### WHAT THE TASK REQUIRES:
Transcribe exactly the lines from the top of the records below through the line that holds "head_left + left", both included, with no pictures.

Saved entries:
§ §

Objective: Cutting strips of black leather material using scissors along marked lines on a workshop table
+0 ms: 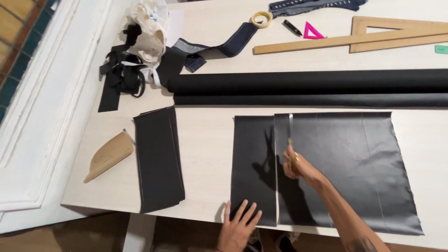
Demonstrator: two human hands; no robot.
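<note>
The pale wooden worktable (205,140) carried everything. Across it, beyond the cutting, lay a long roll of black fabric (308,86). Just this side of the roll lay a large sheet of black fabric (354,168), a cut running up through it. Left of the sheet sat a stack of narrow black strips (158,158). The right hand (296,164) was closed around slim metal scissors (290,130), their blades in the cut. The left hand (239,224) lay flat, fingers spread, on the sheet's severed left piece.
</note>
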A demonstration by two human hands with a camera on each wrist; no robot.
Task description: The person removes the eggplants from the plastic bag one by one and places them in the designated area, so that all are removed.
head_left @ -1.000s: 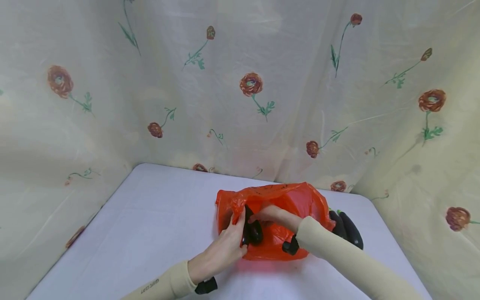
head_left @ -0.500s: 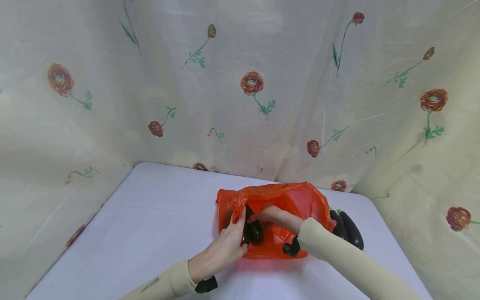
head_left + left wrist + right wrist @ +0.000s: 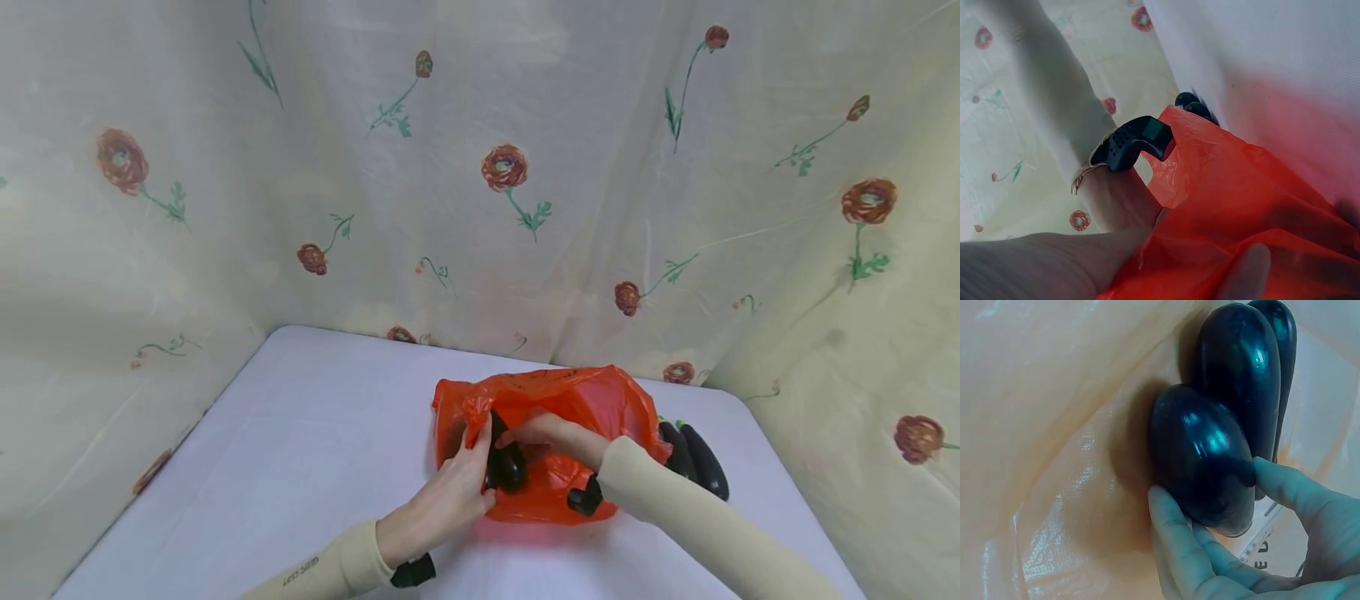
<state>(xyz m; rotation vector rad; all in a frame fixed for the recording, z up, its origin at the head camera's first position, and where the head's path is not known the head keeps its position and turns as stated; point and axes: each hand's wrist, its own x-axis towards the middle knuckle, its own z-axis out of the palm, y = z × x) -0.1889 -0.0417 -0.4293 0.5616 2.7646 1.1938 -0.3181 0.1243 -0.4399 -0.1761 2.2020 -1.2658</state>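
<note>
A red plastic bag (image 3: 555, 505) lies on the table, its mouth facing me. At the left side of that mouth my left hand (image 3: 448, 493) grips the bag's edge; in the left wrist view, a fingertip (image 3: 1249, 272) presses on the film. My right hand (image 3: 538, 430) reaches inside. Seen from the right wrist, its thumb and fingers hold a glossy dark eggplant (image 3: 1200, 453) around one end. Right behind that eggplant lie another eggplant (image 3: 1241, 369) and a narrower dark one (image 3: 1286, 337), partly hidden, all within the bag.
Two more eggplants with green stems, a left one (image 3: 678, 450) and a right one (image 3: 703, 460), lie side by side just right of the bag. The white table (image 3: 315, 417) ends at a flowered curtain (image 3: 465, 208) behind and at both sides.
</note>
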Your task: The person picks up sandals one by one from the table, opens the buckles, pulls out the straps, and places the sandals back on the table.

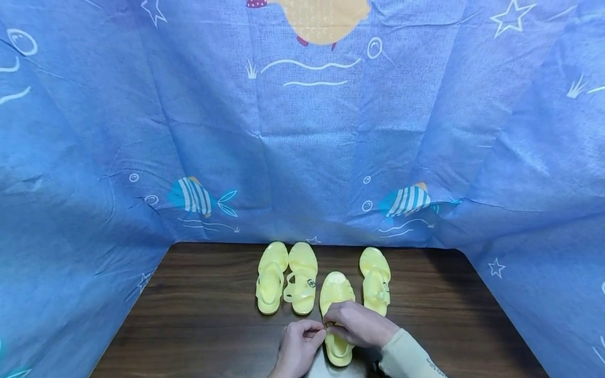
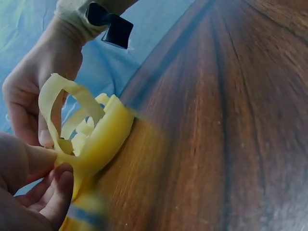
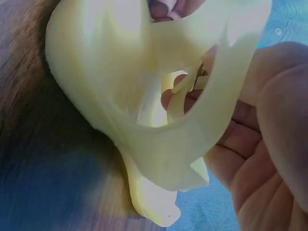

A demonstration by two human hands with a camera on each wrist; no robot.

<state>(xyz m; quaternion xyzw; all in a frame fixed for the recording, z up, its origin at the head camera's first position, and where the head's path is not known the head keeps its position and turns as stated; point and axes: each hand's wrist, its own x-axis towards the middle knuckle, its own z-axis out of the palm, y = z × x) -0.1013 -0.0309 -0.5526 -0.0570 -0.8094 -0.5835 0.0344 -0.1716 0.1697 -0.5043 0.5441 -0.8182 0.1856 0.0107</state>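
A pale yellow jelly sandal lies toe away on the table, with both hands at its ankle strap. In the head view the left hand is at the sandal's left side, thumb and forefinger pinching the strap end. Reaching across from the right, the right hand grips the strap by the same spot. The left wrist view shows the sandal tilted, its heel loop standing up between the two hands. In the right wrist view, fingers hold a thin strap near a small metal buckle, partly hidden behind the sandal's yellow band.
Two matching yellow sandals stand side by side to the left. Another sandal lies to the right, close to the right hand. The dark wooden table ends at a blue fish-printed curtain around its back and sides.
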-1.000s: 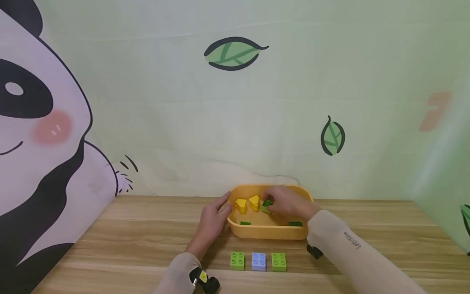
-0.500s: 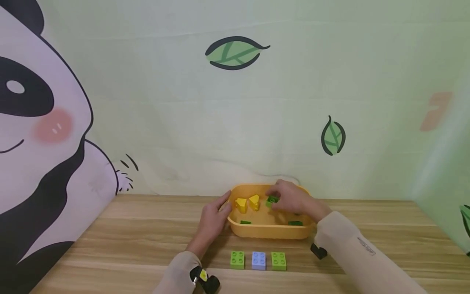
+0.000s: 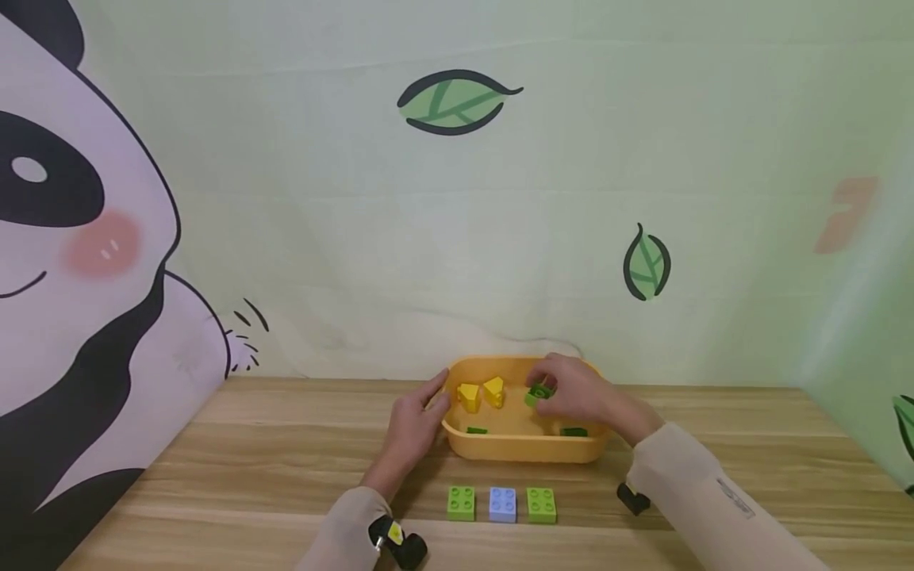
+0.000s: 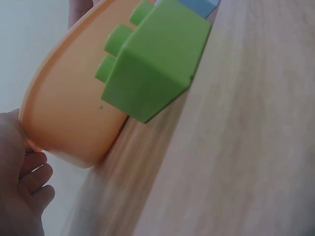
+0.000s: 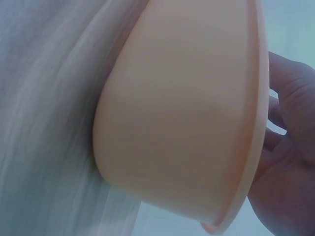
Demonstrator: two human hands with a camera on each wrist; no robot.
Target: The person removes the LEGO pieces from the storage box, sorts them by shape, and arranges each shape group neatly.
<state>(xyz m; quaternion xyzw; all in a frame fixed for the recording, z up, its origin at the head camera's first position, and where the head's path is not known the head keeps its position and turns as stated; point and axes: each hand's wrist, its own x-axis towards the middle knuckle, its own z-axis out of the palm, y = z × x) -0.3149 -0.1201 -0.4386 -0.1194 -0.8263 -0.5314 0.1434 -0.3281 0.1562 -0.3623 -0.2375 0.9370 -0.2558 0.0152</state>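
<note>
In the head view a yellow-orange plastic basin (image 3: 524, 450) stands at the back of the wooden table. My left hand (image 3: 414, 428) holds its left end by the rim; the left wrist view shows the fingers (image 4: 37, 179) curled outside the wall. Inside the basin, my right hand (image 3: 574, 388) pinches a green toy block (image 3: 539, 394) with thumb and fingers. In the right wrist view the basin wall (image 5: 177, 113) hides that block. Two yellow blocks (image 3: 469, 398) sit left of it, and green pieces (image 3: 574, 432) show partly behind the front wall.
In front of the basin, a row holds a green building block (image 3: 461, 504), a blue one (image 3: 503, 505) and another green one (image 3: 541, 505), spaced apart with studs up. A printed wall sheet (image 3: 321, 198) rises right behind the table.
My right hand has moved to the right inside the basin, carrying the green block along and turning it. My left hand has stayed at the basin's left end.
</note>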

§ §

### ANSWER SECTION:
Objective: Cutting strips of black leather material using scissors along marked lines on a workshop table
+0 ms: 
Demonstrator: two human hands; no robot.
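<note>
The pale wooden worktable (205,140) carried everything. Across it, beyond the cutting, lay a long roll of black fabric (308,86). Just this side of the roll lay a large sheet of black fabric (354,168), a cut running up through it. Left of the sheet sat a stack of narrow black strips (158,158). The right hand (296,164) was closed around slim metal scissors (290,130), their blades in the cut. The left hand (239,224) lay flat, fingers spread, on the sheet's severed left piece.
</note>
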A demonstration by two human hands with a camera on each wrist; no robot.
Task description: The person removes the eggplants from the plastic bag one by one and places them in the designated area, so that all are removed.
head_left @ -1.000s: 
head_left @ -0.500s: 
head_left + left wrist + right wrist @ +0.000s: 

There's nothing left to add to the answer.